WORK ITEM:
Go through the data and tally the lines that include "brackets". The reply is that number alone.

DATA SUPPLIED:
'''

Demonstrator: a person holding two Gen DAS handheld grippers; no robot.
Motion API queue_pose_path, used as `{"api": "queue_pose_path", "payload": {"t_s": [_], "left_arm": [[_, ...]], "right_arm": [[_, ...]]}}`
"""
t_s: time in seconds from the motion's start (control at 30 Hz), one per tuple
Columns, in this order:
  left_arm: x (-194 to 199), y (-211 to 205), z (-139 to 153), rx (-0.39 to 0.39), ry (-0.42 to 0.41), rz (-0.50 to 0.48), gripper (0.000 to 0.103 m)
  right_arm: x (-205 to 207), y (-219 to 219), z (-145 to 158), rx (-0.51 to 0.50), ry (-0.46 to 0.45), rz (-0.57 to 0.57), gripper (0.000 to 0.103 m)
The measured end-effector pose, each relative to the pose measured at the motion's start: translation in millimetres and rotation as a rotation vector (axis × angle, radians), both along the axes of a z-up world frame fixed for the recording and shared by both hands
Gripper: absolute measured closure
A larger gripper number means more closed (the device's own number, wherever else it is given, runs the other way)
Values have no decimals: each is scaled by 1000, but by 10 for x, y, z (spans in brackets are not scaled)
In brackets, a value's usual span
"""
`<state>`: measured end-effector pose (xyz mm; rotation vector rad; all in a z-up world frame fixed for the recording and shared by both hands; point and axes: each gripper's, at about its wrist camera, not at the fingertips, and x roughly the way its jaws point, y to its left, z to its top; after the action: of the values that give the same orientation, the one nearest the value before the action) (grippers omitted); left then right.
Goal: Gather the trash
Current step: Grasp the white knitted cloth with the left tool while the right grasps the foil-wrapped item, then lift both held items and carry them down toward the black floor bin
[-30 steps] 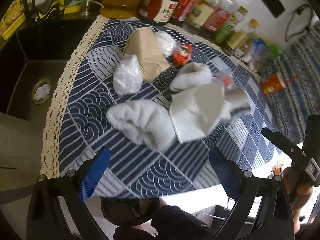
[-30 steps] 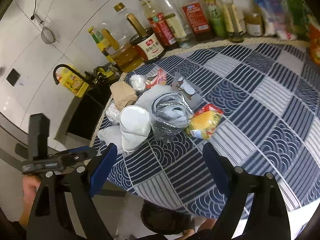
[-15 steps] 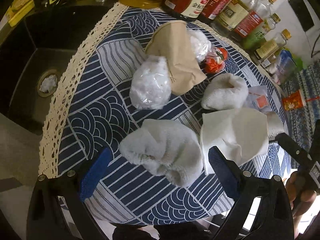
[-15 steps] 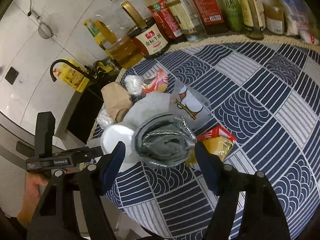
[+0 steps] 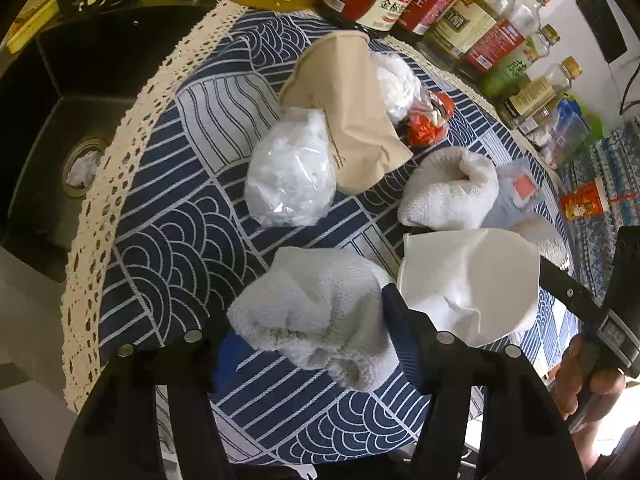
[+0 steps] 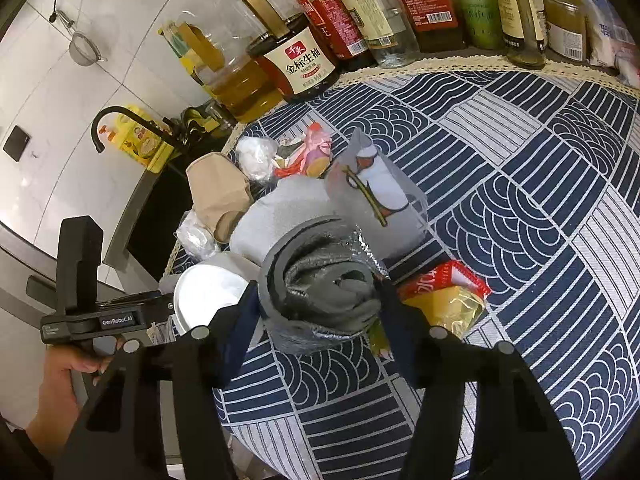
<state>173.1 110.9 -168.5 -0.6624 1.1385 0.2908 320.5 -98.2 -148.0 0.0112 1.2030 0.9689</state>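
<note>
L claw [image 5: 310, 344] closing round white rag [image 5: 320, 312], R claw [image 6: 316, 316] closing round foil wad [image 6: 324, 296]

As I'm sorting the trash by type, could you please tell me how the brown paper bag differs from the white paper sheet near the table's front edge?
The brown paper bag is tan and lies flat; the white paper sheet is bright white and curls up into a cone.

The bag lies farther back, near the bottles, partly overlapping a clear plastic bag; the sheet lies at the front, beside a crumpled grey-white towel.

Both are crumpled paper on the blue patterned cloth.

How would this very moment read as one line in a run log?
left tool: closing around white crumpled cloth | right tool: closing around grey plastic wad | surface: patterned tablecloth
</note>
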Motion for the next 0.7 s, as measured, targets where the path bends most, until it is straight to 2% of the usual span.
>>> {"api": "queue_pose_path", "payload": {"t_s": [0.07, 0.37, 0.5, 0.6, 0.7], "left_arm": [[-2, 1, -3, -8, -5, -6, 48], [-47, 23, 44, -15, -41, 9, 64], [-98, 25, 97, 1, -54, 14, 66], [-157, 25, 167, 60, -50, 16, 66], [-208, 57, 249, 82, -66, 24, 67]], "right_arm": [[-24, -9, 32, -5, -33, -2, 49], [-57, -121, 164, 0, -66, -39, 51], [-140, -140, 233, -19, -92, -38, 51], [-197, -173, 275, -22, -104, -46, 51], [-260, -204, 322, -23, -117, -55, 51]]}}
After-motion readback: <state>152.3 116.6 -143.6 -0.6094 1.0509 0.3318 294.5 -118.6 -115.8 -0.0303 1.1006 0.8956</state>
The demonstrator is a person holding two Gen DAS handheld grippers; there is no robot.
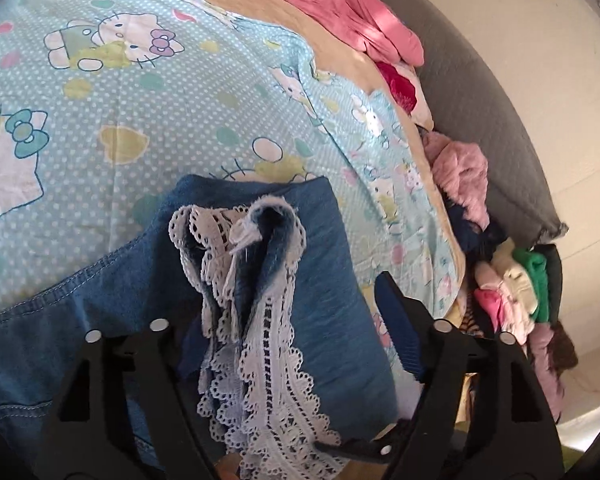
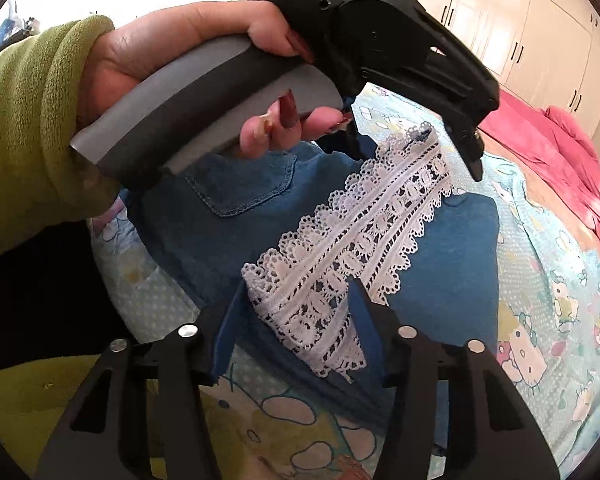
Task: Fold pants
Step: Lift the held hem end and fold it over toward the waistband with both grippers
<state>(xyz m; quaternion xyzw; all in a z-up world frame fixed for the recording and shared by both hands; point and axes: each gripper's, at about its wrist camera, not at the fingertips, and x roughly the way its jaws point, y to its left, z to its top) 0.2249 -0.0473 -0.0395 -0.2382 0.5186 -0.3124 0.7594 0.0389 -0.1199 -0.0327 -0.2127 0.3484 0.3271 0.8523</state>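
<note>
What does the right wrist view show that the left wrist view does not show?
Only the right wrist view shows the left gripper from outside, the hand holding it, the back pocket and white cupboards. Only the left wrist view shows the pile of clothes beside the bed and a grey cushion. Both show the denim pants with their lace trim on the cartoon-cat sheet, and a pink blanket.

The sheet (image 1: 140, 128) beyond the pants (image 1: 332, 248) lies bare and open to approach. A clothes pile (image 1: 512, 288) lines its right edge. The left gripper (image 2: 416, 140), jaws apart, hangs over the lace (image 2: 352, 236), blocking access from above.
</note>
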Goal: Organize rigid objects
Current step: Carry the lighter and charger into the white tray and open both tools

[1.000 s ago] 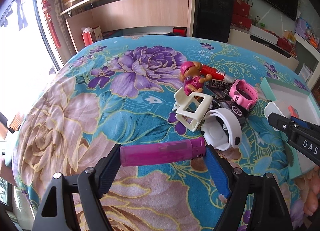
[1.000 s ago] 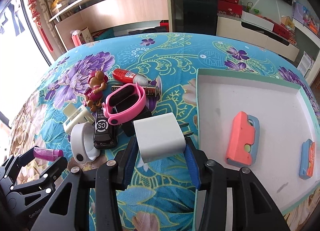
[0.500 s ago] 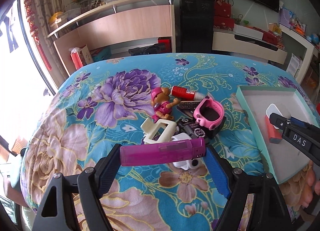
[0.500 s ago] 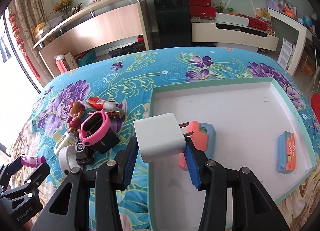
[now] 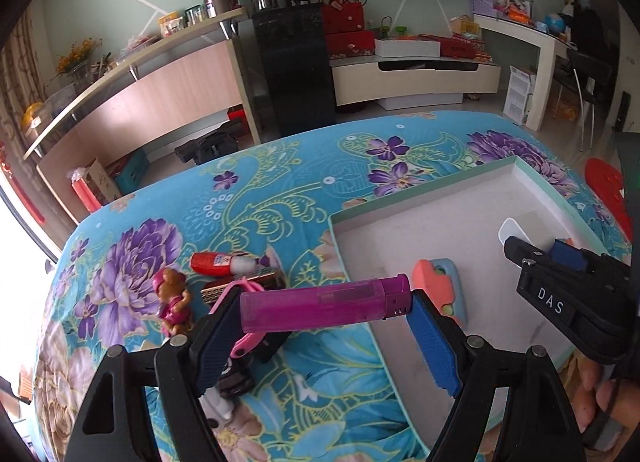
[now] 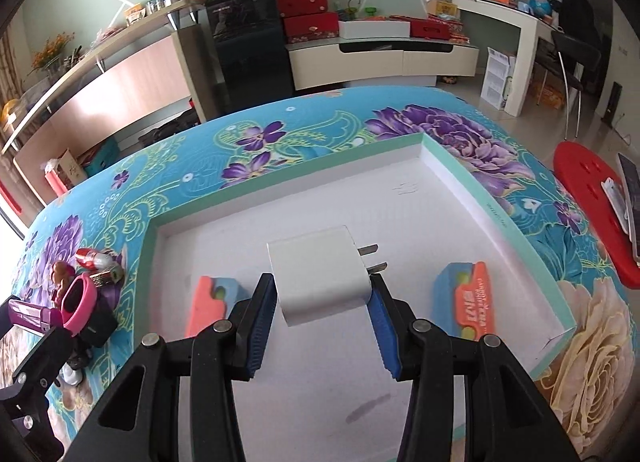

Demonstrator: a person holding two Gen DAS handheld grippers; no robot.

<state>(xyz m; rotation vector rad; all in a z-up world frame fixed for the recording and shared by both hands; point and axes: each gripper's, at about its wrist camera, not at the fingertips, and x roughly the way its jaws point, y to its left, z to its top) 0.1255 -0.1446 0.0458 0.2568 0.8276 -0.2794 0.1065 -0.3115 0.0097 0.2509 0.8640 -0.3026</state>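
Observation:
My left gripper (image 5: 324,326) is shut on a magenta lighter (image 5: 320,304), held crosswise above the left rim of the white tray (image 5: 400,206). My right gripper (image 6: 324,302) is shut on a white plug adapter (image 6: 320,272) and hovers over the tray's floor (image 6: 320,190). It also shows in the left wrist view (image 5: 532,250). Inside the tray lie a coral and blue eraser (image 6: 210,300) and a blue and orange eraser (image 6: 468,298).
Left of the tray on the flowered cloth lie a pink watch (image 6: 78,300), a toy dog figure (image 5: 172,296), a red glue bottle (image 5: 218,262), a battery (image 6: 108,276) and dark items. A red stool (image 6: 592,206) stands to the right.
Both grippers have moved right with their objects. The right one went from the pile to over the tray; the left one now reaches the tray's left rim.

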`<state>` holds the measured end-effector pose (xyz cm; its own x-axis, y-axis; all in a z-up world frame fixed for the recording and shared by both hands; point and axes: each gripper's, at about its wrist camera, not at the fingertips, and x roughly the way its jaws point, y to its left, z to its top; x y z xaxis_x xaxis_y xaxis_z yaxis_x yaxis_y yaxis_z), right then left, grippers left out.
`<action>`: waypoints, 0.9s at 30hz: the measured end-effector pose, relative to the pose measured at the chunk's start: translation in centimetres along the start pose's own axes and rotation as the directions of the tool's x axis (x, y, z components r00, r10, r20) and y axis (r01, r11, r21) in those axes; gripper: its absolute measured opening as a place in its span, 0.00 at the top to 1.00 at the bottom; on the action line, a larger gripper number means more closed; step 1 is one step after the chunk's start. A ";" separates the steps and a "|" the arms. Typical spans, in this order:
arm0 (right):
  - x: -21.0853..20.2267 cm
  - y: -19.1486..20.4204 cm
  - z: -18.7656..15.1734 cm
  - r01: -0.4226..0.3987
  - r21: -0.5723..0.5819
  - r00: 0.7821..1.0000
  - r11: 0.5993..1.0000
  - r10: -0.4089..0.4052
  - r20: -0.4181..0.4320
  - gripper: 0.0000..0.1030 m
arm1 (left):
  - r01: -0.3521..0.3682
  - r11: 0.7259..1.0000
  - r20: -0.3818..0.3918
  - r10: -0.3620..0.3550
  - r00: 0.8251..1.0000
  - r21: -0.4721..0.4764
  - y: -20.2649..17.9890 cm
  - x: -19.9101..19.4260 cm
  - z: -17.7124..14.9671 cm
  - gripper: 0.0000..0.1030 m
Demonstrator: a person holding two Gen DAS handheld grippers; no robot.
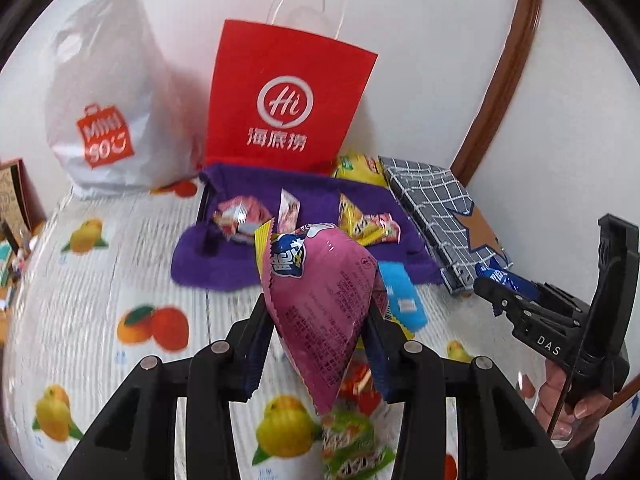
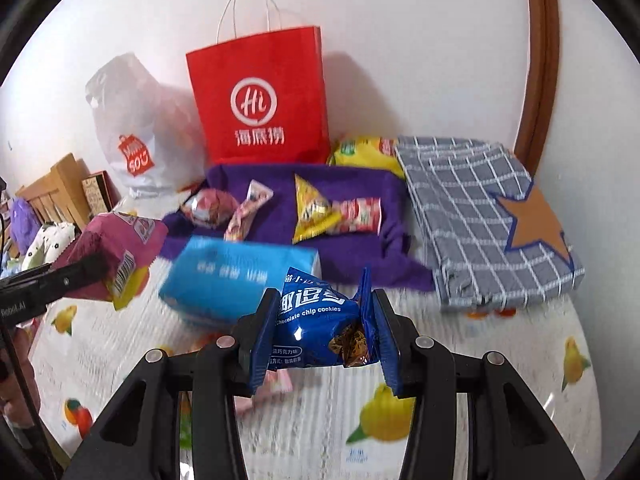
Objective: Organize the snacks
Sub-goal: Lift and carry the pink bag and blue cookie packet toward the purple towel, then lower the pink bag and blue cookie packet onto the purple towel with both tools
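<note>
I see a red bag (image 2: 260,96) standing upright against the wall at 12 o'clock, a white bag (image 2: 136,120) at its 9 o'clock; I cannot tell what is inside either. In front of the red bag a purple cloth (image 2: 360,184) lies spread on the surface (image 2: 480,360), carrying four small snack packets: a pink round one (image 2: 208,206), a pink stick (image 2: 248,210), a yellow triangle (image 2: 310,212) and a red-white one (image 2: 360,212). A yellow pack (image 2: 362,150) sits behind the cloth at 1 o'clock.

My left fingers (image 1: 320,336) are clamped on a pink packet (image 1: 324,300), held above the surface. My right fingers (image 2: 320,320) are clamped on a blue cookie packet (image 2: 316,320), also in the air.

A blue box (image 2: 232,276) lies blurred between me and the cloth, just ahead of the right fingers. A checked grey bundle (image 2: 480,208) with an orange star lies at 2 o'clock, touching the cloth's right edge. More packets (image 1: 352,440) lie below the left fingers.

A wooden frame (image 2: 540,60) rises at the right; boxes (image 2: 64,188) crowd the left edge. Bare surface lies near me, at 4 and 8 o'clock.
</note>
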<state>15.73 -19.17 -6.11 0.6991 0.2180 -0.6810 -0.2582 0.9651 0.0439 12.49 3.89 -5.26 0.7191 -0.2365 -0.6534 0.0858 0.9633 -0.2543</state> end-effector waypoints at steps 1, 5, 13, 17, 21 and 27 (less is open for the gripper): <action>0.2 0.0 0.5 0.002 -0.001 1.000 1.000 -0.002 0.001 0.56 | -0.003 1.000 0.003 0.003 1.000 0.002 -0.1 0.1 0.6 0.61; 1.4 0.2 2.9 0.009 -0.009 1.000 1.000 -0.009 -0.001 0.56 | -0.003 1.000 0.013 0.003 1.000 0.013 -0.4 0.8 2.9 0.61; 4.2 0.3 7.6 0.017 -0.010 1.000 1.000 -0.017 0.020 0.56 | -0.020 1.000 0.032 0.020 0.999 0.018 -0.1 2.9 7.5 0.61; 5.6 0.3 9.6 0.025 -0.010 0.999 1.000 -0.025 0.031 0.56 | -0.022 1.000 0.036 0.021 0.999 0.017 0.2 4.6 9.5 0.61; 7.2 0.3 11.7 0.023 -0.005 0.999 1.000 -0.022 0.032 0.56 | -0.010 1.000 0.036 0.009 0.999 0.015 0.4 6.5 11.6 0.61; 9.2 0.3 14.5 -0.001 0.009 0.999 1.000 0.000 0.051 0.56 | -0.067 0.995 0.037 0.065 0.997 0.067 0.1 9.8 14.1 0.61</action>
<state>31.77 -14.76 -1.72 0.7323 0.2254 -0.6426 -0.2527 0.9662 0.0509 29.25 3.48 -1.63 0.7484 -0.1686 -0.6415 0.0833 0.9834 -0.1614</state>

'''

ANSWER TO THIS EXERCISE:
2